Zudem sollte stets geprüft werden, ob die benötigte Kontrollgruppe sich eventuell "von selbst" ergeben könnte, ohne, dass sie aktiv bestimmt werden muss.
In einer Untersuchung zu Diätprogrammen soll geprüft werden, inwiefern die bloße Erwartung, an einem Diätprogramm teilzunehmen, sich auf Gewichtsveränderungen auswirkt. Dafür wird eine Gruppe von Versuchspersonen benötigt, die ohne Wartezeit direkt an dem Programm teilnimmt und eine Gruppe, die ein halbes Jahr Wartezeit hat, bevor das Programm für sie startet. Vor Beginn der Studie werden zwei Starttermine angeboten, zwischen denen die Probanden wählen können. Eine Wartelistengruppe ergibt sich so vermutlich von selbst, da es einige Personen geben wird, die sehr spontan und kurzfristig teilnehmen wollen und andere, die etwas Vorbereitungszeit für sich benötigen. So vermeidet man, dass die Versuchsleitung Termine zuweisen muss und Teilnehmer u.U. enttäuscht sind, dass sie nicht sofort mit dem Programm beginnen können.

Wenn in Studien Schäden (für die Kontrollgruppe) entstehen, muss die Überlegung angestellt werden, wie und ob diese Schäden nachträglich so behoben werden können, dass beide Gruppen letztlich wieder gleich behandelt werden. Eine Wartelisten-Kontrollgruppe kann diesen Zweck haben (am Ende erhalten alle das gleiche Treatment). Eine Studie, die mit Belohnungserwartungen arbeitet, kann der Kontrollgruppe zwar keine Belohnung ankündigen, sie aber letztlich dennoch aushändigen.

Nutzen

Unter Umständen kann der Proband auch einen persönlichen positiven Nutzen aus der Untersuchung ziehen.
Ganz generell kann ein Proband beispielsweise von dem reinen Erkenntnisgewinn durch die Teilnahme an einem wissenschaftlichen Forschungsprojekt profitieren. Außerdem wird Probanden in vielen Fällen eine kleine Aufwandsentschädigung gezahlt (finanzielle Belohnung). Personen, die sich bereit erklären, an einer Therapiestudie teilzunehmen, erhalten gegebenenfalls eine Komplettfinanzierung der Therapie (welche für manche Personen sonst schwer bezahlbar wäre) oder zumindest einen Preiserlass. Zudem kommen sie in den Genuss von den aktuellsten Behandlungsmethoden auf dem neusten wissenschaftlichen Stand.
Gegebenenfalls profitiert ein Untersuchungsteilnehmer von mehr Selbsteinsicht nach einer Intervention, beispielsweise bei Studien, die eine gewisse Selbstreflexion erfordern (Persönlichkeitsfragebogen, Meinungsumfrage etc.).
Die Teilnahme an Experimenten im eigenen Fachbereich gilt außerdem für Stidierende, aber auch für bereits Arbeitstätige als fachliche Weiterbildung.

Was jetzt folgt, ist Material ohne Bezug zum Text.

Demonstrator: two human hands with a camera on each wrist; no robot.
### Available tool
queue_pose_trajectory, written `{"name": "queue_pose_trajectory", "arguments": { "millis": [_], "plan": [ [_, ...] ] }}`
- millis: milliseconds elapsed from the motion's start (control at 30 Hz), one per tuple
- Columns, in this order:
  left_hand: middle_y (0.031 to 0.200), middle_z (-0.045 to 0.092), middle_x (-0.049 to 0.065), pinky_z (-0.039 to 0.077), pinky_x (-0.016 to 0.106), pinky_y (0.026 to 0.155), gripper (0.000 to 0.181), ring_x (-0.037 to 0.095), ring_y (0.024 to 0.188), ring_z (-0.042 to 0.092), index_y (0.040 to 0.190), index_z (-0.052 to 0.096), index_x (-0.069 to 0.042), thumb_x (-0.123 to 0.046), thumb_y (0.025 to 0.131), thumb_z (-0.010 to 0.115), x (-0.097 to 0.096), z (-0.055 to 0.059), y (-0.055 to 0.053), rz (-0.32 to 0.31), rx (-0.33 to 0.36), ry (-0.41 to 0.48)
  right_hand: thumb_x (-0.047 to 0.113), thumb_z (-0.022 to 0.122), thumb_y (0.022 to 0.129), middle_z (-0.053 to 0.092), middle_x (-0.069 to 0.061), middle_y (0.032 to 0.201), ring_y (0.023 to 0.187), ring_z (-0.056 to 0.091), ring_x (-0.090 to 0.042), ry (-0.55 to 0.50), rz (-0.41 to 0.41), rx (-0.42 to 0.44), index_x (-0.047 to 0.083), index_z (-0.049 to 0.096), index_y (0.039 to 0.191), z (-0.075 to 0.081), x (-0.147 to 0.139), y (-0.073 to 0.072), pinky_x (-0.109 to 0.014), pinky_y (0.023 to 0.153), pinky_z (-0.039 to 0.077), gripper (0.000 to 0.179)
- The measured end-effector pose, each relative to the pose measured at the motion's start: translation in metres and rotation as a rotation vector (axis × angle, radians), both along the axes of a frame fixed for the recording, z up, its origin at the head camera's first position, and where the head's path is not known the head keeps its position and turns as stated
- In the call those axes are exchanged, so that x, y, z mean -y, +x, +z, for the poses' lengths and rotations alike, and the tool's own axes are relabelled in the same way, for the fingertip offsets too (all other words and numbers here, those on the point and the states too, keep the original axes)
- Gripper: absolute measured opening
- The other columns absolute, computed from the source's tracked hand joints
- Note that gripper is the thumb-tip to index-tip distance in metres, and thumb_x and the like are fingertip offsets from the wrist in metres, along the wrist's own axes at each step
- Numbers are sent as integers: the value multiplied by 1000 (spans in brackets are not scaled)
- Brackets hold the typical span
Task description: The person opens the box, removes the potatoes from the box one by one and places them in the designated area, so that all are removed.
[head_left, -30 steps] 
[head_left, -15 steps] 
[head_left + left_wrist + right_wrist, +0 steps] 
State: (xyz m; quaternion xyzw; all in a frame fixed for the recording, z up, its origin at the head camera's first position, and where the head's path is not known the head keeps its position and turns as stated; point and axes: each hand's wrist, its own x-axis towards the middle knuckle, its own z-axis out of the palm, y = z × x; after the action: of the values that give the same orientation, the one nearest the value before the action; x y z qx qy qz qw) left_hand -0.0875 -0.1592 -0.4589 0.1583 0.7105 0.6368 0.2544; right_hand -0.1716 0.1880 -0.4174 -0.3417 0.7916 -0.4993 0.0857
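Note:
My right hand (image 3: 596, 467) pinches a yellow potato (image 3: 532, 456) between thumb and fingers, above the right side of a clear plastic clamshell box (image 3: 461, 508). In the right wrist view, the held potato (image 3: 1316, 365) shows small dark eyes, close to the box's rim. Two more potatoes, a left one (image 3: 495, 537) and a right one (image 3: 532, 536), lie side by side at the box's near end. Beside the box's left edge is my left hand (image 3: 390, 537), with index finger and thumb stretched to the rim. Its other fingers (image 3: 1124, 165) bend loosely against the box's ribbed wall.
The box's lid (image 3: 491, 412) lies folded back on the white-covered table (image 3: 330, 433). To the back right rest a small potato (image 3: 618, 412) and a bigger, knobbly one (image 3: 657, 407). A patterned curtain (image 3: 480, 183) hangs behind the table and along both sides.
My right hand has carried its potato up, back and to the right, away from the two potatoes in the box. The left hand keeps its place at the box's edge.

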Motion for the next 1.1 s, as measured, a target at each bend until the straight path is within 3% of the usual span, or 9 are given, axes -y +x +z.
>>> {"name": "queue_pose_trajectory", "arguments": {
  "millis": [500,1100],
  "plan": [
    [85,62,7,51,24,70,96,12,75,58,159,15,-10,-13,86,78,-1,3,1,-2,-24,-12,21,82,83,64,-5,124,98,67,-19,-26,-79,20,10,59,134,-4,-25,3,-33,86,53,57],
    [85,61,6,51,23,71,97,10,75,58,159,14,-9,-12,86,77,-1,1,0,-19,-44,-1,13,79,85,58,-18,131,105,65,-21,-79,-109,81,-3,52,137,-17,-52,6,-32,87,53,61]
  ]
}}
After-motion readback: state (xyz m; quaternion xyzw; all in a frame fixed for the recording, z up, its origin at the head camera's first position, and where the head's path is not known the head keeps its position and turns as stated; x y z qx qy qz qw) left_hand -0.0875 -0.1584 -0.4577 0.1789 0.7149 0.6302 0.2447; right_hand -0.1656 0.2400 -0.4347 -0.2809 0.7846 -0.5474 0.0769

In gewissem Maße kann der persönliche Nutzen, der vermutlich aus der Studienteilnahme gezogen wird, kleinere Beeinträchtigungen und Untersuchungsrisiken aufwiegen. Wo hier die ethisch vertretbaren Grenzen liegen, legt die Ethikkommission fest.

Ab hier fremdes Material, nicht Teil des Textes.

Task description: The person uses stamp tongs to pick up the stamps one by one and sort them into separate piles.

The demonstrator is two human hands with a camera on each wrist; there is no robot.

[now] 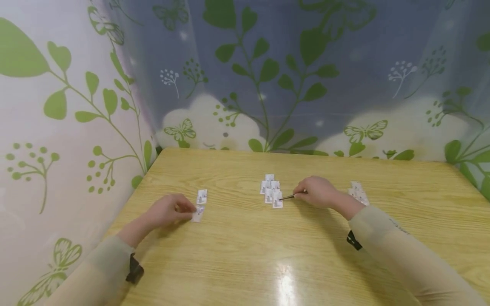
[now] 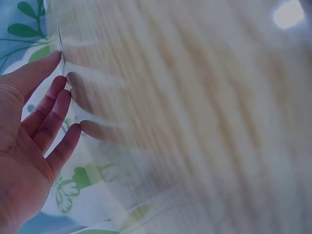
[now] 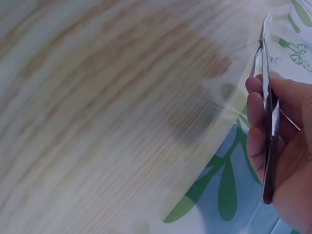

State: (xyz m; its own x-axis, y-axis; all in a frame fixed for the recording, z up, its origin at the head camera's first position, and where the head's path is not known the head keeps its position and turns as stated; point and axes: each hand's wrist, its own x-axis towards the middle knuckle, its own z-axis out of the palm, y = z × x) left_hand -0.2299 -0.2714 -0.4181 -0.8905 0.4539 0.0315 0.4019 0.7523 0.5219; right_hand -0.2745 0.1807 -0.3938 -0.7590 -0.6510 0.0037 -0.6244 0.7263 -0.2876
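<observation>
My left hand touches a small white printed card at the left of the table, its fingers nearly straight. Just above that card lies a second card. In the left wrist view, the thumb and fingertips of the left hand rest at the table surface beside a card seen edge-on. My right hand holds metal tweezers between thumb and fingers. In the head view, the tweezers' tip meets the nearest card of a middle cluster of several overlapping cards, each bearing a small grey print.
Another group of small cards lies right of the right hand, partly hidden behind the forearm. The wooden table meets a leaf-patterned curtain at the back and a similar cloth on the left.
</observation>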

Probleme der Schaden-Nutzen-Abwägung

Ein Abwägungsprozess zwischen potentiellem Schaden und Nutzen ist kaum objektiv durchführbar. Durch die heterogene Besetzung der Ethikkommission wird versucht, mögliche subjektive Verzerrungen weitestgehend auszuklammern. Ob dies wirklich gelingen kann, ist natürlich hinterfragbar, denn Schaden und Nutzen kann interindividuell sehr unterschiedlich interpretiert werden.
Zudem können in den Abwägungsprozess auch nur Risiken miteinbezogen werden, die bekannt sind. Es besteht also stets das Risiko, dass neue, bisher unentdeckte Schäden entstehen. Deshalb muss während jeder Untersuchung immer ein Versuchsleiter anwesend sein, der die Probanden beobachtet, für Hilfe, Rückfragen etc. bereit steht und im Notfall den Versuch abbrechen kann.
Ein weiteres Problem kann in der subjektiven Schaden-Nutzen-Analyse des Forschers liegen. Dieser ist neugierig auf neue Erkenntnisse und möchte möglichst viel forschen, was zu einer gewissen Voreingenommenheit bei der Bewertung von potentiellen Schäden führen kann – Risiken werden als weniger gefährlich eingeschätzt, um den Fortschritt der eigenen Untersuchung nicht zu beschränken. Auch hier ist es wiederum die Aufgabe der Ethikkommission, individuelle Interessen hinter die Sicherheit des Probanden zu stellen.